Creates a node record in the database. By default, it uses the local node's configuration:

sf-ctl initialise-node

From a database-tier node (one with MARIADB_HOST already in /etc/sf/config), the command can initialise any node in the cluster without any env-var prefix:

sf-ctl initialise-node --node-name sf-2 --node-mesh-ip 10.0.0.2

gateway-health¶

Checks that an sf-database gateway reports SERVING via the standard grpc.health.v1/Check RPC, exiting zero on SERVING and non-zero otherwise. On sf-database, SERVING means MariaDB is reachable and the schema was current at startup — a stronger signal than the port merely accepting connections. By default it probes this node's own gateway (NODE_MESH_IP):

sf-ctl gateway-health
sf-ctl gateway-health --host 10.0.0.2 --timeout 5

This is the health gate the deploy's serial rolling restart waits on before moving to the next database-tier node (see Rolling restarts of the database tier above). It is equivalent to a grpc-health-probe against port 13005, but needs no extra binary installed on the node.

register-daemon¶

Registers one or more daemons on a node. By default, it registers on the local node:

sf-ctl register-daemon sentinel-first privexec nodelock

From a database-tier node (one with MARIADB_HOST already in /etc/sf/config), daemons can be registered against any node in the cluster:

sf-ctl register-daemon database --node-name sf-1

MariaDB Table Inventory¶

The MariaDB schema uses different table patterns depending on the data characteristics. This section is a developer- and operator-facing reference for the per-table layout.

Table Architecture¶

Shared Tables (DatabaseBackedObject level)¶

Data that has the same schema across all object types is stored in shared tables with (object_type, object_uuid) keys:

Table	Purpose
`object_states`	State value, update time, message for all objects
`object_metadata`	User-defined metadata for all objects

These tables are efficient for cross-type queries (e.g., "find all objects in error state").

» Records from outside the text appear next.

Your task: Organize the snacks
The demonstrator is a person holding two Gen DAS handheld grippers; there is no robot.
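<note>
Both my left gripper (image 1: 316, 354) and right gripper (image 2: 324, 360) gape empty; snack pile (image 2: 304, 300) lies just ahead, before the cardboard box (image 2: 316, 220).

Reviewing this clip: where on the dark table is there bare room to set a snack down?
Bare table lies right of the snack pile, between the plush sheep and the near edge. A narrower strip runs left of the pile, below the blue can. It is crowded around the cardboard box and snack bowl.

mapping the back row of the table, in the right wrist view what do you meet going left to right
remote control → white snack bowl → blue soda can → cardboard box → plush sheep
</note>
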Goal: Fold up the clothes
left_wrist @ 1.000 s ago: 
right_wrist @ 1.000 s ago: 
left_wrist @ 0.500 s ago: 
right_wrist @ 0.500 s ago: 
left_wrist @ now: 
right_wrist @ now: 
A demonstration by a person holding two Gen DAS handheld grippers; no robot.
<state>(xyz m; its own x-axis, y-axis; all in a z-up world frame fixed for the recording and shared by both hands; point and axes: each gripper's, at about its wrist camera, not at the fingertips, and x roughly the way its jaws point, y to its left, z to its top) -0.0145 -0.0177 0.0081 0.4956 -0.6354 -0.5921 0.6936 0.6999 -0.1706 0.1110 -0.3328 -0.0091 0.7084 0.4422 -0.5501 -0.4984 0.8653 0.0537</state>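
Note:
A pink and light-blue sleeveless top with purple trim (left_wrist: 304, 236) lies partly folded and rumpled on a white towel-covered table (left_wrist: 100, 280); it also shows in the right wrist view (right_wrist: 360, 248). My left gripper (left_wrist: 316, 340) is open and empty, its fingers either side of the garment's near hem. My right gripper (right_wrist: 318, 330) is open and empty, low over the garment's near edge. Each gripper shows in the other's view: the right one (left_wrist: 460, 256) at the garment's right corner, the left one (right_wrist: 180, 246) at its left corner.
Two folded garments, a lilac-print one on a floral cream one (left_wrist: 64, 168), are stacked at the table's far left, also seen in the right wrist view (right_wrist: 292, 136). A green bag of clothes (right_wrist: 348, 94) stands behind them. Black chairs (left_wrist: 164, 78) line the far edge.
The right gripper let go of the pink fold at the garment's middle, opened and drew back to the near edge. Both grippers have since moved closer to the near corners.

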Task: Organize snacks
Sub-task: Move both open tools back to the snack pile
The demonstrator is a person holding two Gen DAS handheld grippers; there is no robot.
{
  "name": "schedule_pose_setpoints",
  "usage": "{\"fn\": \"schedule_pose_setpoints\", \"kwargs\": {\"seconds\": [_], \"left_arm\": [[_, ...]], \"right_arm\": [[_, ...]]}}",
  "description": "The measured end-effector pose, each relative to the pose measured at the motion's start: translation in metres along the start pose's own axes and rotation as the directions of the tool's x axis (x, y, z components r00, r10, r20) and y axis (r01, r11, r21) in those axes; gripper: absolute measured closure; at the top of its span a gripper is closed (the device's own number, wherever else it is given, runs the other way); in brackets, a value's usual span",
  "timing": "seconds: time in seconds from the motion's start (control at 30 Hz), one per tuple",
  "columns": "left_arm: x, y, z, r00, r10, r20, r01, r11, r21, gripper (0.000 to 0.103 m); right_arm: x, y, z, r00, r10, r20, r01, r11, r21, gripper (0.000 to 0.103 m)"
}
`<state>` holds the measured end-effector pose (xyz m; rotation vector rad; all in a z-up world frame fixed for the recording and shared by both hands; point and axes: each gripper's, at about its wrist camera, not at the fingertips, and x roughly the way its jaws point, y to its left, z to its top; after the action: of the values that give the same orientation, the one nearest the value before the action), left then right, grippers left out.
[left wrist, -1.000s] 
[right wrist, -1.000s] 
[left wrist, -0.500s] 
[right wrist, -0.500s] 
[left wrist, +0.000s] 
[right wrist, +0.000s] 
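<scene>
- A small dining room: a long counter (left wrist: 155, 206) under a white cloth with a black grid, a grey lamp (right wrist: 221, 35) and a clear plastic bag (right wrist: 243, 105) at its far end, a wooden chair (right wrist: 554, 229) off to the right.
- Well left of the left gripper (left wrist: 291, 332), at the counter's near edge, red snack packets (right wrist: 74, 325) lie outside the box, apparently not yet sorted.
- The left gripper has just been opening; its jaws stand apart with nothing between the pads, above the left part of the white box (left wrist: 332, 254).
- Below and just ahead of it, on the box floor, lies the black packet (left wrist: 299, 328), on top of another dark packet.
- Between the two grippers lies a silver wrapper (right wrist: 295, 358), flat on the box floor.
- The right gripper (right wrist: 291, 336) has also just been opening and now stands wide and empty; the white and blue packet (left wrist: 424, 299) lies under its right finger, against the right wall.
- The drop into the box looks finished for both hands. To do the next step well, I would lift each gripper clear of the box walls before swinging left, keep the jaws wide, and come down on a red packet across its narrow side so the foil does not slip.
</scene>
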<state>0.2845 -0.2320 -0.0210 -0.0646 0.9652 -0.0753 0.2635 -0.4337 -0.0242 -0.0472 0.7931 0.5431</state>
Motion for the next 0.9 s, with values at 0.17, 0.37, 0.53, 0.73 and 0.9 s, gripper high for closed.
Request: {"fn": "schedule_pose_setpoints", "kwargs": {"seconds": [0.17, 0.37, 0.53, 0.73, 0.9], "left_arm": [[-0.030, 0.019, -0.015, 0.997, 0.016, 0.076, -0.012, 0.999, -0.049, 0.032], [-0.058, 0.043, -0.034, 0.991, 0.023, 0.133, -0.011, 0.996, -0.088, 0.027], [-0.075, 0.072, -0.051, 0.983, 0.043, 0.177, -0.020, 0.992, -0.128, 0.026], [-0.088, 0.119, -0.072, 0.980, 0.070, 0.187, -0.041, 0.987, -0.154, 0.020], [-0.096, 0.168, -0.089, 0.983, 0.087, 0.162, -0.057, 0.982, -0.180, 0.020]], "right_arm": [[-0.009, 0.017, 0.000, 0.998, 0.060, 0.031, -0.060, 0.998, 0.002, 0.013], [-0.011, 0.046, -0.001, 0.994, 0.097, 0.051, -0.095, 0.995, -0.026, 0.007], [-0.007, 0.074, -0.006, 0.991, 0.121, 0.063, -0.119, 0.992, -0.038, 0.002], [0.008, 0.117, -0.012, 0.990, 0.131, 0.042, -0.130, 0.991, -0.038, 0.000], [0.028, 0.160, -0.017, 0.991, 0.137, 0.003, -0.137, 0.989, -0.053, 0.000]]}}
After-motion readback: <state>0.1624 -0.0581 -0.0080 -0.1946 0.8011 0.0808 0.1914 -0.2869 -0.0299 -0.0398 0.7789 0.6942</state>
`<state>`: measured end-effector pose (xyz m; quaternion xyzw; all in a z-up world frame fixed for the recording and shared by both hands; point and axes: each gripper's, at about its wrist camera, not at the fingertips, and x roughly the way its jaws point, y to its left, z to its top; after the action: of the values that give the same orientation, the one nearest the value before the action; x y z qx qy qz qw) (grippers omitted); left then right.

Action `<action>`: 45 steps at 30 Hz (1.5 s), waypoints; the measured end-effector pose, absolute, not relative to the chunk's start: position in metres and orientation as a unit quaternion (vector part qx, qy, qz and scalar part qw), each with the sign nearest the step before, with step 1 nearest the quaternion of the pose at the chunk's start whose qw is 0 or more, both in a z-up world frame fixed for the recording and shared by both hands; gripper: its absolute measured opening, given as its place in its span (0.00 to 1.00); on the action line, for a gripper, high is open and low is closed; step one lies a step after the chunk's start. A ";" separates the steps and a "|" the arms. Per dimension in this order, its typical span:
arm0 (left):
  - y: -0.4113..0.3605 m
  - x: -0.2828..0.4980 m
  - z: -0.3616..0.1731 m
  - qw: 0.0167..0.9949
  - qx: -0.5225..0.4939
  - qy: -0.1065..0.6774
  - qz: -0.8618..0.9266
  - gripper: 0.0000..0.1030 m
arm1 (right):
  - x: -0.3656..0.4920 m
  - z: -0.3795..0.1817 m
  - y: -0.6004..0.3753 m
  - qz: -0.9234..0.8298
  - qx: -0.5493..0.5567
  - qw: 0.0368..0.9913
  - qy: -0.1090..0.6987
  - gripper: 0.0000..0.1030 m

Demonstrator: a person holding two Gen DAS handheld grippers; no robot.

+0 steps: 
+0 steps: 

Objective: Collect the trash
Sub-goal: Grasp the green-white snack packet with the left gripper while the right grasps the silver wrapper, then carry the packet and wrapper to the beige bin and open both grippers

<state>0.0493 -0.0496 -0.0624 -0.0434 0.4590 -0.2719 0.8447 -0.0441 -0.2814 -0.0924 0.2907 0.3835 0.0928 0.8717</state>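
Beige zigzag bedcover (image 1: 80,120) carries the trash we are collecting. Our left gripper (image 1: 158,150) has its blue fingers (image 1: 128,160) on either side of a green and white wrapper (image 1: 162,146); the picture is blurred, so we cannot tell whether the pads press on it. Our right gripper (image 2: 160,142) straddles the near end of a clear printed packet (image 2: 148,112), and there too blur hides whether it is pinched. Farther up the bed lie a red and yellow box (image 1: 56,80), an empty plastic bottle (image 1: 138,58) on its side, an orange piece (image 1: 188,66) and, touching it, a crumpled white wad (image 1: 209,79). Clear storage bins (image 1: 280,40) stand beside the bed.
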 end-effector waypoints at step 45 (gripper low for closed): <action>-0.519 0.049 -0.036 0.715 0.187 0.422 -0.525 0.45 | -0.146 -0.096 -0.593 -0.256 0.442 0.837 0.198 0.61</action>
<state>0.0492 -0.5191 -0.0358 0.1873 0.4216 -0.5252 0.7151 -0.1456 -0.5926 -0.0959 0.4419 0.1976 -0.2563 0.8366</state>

High-Churn Dedicated Tables¶

Some data has high write frequency or requires atomic operations with database constraints. These get dedicated tables optimized for their access patterns:

Table	Purpose
`ipam_reservations`	IP address allocations with uniqueness constraints
`cluster_operations`	Full cluster operation metadata with indexed `node_uuid`, `instance_uuid`, `network_uuid` and `priority` columns extracted from JSON for dispatch-time filtering
`work_queue`	Per-job queue row with `queue_name`, `scheduled_at`, `claimed_at`, `claimed_by`, `attempts` and `payload`. Dequeue uses `SELECT ... FOR UPDATE SKIP LOCKED`
`cluster_operation_targets`	Operation-to-object targeting with AUTO_INCREMENT ordering
`cluster_operation_errors`	One row per failed cluster operation, keyed by `op_uuid`. Stores the structured `ErrorReport` (code, message, details, origin_class, traceback) JSON. Cleaned up alongside the `cluster_operations` row by `BaseClusterOperation.hard_delete()` when the cluster cleaner reaps a terminal-state op
`node_metrics`	Ephemeral per-node resource metrics with semi-schemaless JSON payload
`node_daemon_states`	Per-`(node, daemon)` state rows; atomic upsert per daemon, no Python-side coarse lock
`cluster_locks`	Leased distributed locks. `expires_at` lets candidates steal a dead holder's lock without external GC; holders refresh every ~20 s while alive

IPAM reservations are stored separately because:

Atomic allocation: Database uniqueness constraints prevent race conditions
High churn: Addresses are frequently reserved and released
Cross-object queries: Need to find all addresses for an IPAM, not just one object

Cluster operation headers (cluster_operations) and work queue rows (work_queue) live in MariaDB so the create-and-enqueue step can run in a single transaction (header row + state row + queue row). The work_queue table uses MariaDB row locking with SELECT ... FOR UPDATE SKIP LOCKED for race-safe dequeue.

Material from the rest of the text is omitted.